Financial insurers prove that capital rules work.

Financial Insurers Prove that Capital Rules Work

In a recent Comment, Peter Cooke, former chairman of the Basel Committee of Banking Supervisors, noted that the banking and insurance industries are drawing closer together.

Though this trend broadens and deepens the market for financial services, it also raises a host of new issues for regulators, including the interaction of different supervisory regimes and related questions of competition and level playing fields.

At the heart of the matter is a basic issue: Do these businesses have enough capital to support the risks they take?

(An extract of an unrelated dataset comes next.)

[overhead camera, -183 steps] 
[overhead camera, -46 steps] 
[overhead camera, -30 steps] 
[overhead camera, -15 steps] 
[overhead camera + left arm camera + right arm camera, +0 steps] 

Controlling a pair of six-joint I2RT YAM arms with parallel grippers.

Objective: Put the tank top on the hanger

Regulators worldwide are focusing on this broad issue, attempting to set guidelines to ensure that financial service companies have adequate capital.

A Many-Sided Effort

In the banking industry, for example, the Basel supervisors committee, which brings together the bank supervisors of the G-10 countries, has proposed risk-weighted capital guidelines that are being widely introduced by bank regulators throughout the world.

In the securities industry, the Basel supervisors committee, the European Commission, and the International Organization of Securities Commissions are all working to devise similar rules for banks and nonbanks involved in the securities business.

Meanwhile, in the U.S. insurance industry, the National Association of Insurance Commissioners is drafting risk-based capital rules for property-casualty and life insurance companies.

Against this background, it is noteworthy that rules of this kind have applied to the U.S. financial-guarantee insurance industry for some time. Risk-based capital requirements are a key element of Article 69 of the New York Insurance Law, which governs the financial guarantee industry.

Experience so far with this rigorous regulatory framework demonstrates how effective such arrangements can be. In an era of excesses in certain parts of the financial services industry, this specialist sector of the insurance business has been a good example of moderation.

Municipal Bonds Were First

Financial guarantee insurance is a long-established method of enhancing the marketability of specific categories of debt instruments.

Municipal bond insurance is traditionally the most widely used form of financial guarantee insurance. Beginning in the mid-1980s, however, financial guarantee insurance has also been increasingly used in the United States and Europe to provide credit enhancement for a variety of asset-backed securities.

Financial guarantee insurance unconditionally guarantees the full payment of principal and interest on a debt instrument. The premium for the insurance is offset by the interest rate savings resulting from the higher credit rating conferred by the guarantee.

As most U.S. financial guarantee insurers operate in New York, they are subject to the provisions of Article 69.

An important aspect of the law is to confine the activities of separately capitalized insurance companies to a narrow range of related activities, insuring high-quality municipal or asset backed transactions.

In the municipal area, securities must be supported by strong tax-paying authorities. For asset-backed issues, multiple layers of protection are required, such as overcollateralization or other third-party guarantees.

Article 69's regulatory thrust is to contain single and aggregate exposures by setting limits expressed as a percentage of capital and by creating reserves against such insured obligation. These regulations are similar in approach to the Basel guidelines on capital adequacy measurement for banks.

Investments Monitored

Under Article 69, financial guarantors' investment activities are also strictly monitored and limited to permitted investments.

Moreover, the success of this stringent regulation and the tight controls exercised by the insurers themselves has been evidenced by the financial guarantee insurance industry's low loss rate - 0.009% of outstanding par value insured.

It will be important that these standards are maintained as markets change and the technique of financial guarantee insurance is applied in innovative ways.

Risk-based capital rules are not a panacea for restoring or maintaining the health of financial service companies. Many other aspects of regulation, such as controls over entry to the market, the quality of management, limits on concentration of risk, and checks on the adequacy of systems and controls are also important. Management attitudes toward risk control are equally critical.

Nevertheless the low loss rate of the financial guarantee industry - which is rated triple-A- - provides encouragement that stringent risk-based guidelines can be applied effectively to a broad range of financial service organizations.

Mr. Brown, until recently a management consultant with Price Waterhouse, London, is a director of the Ouverture Project, a European Community program.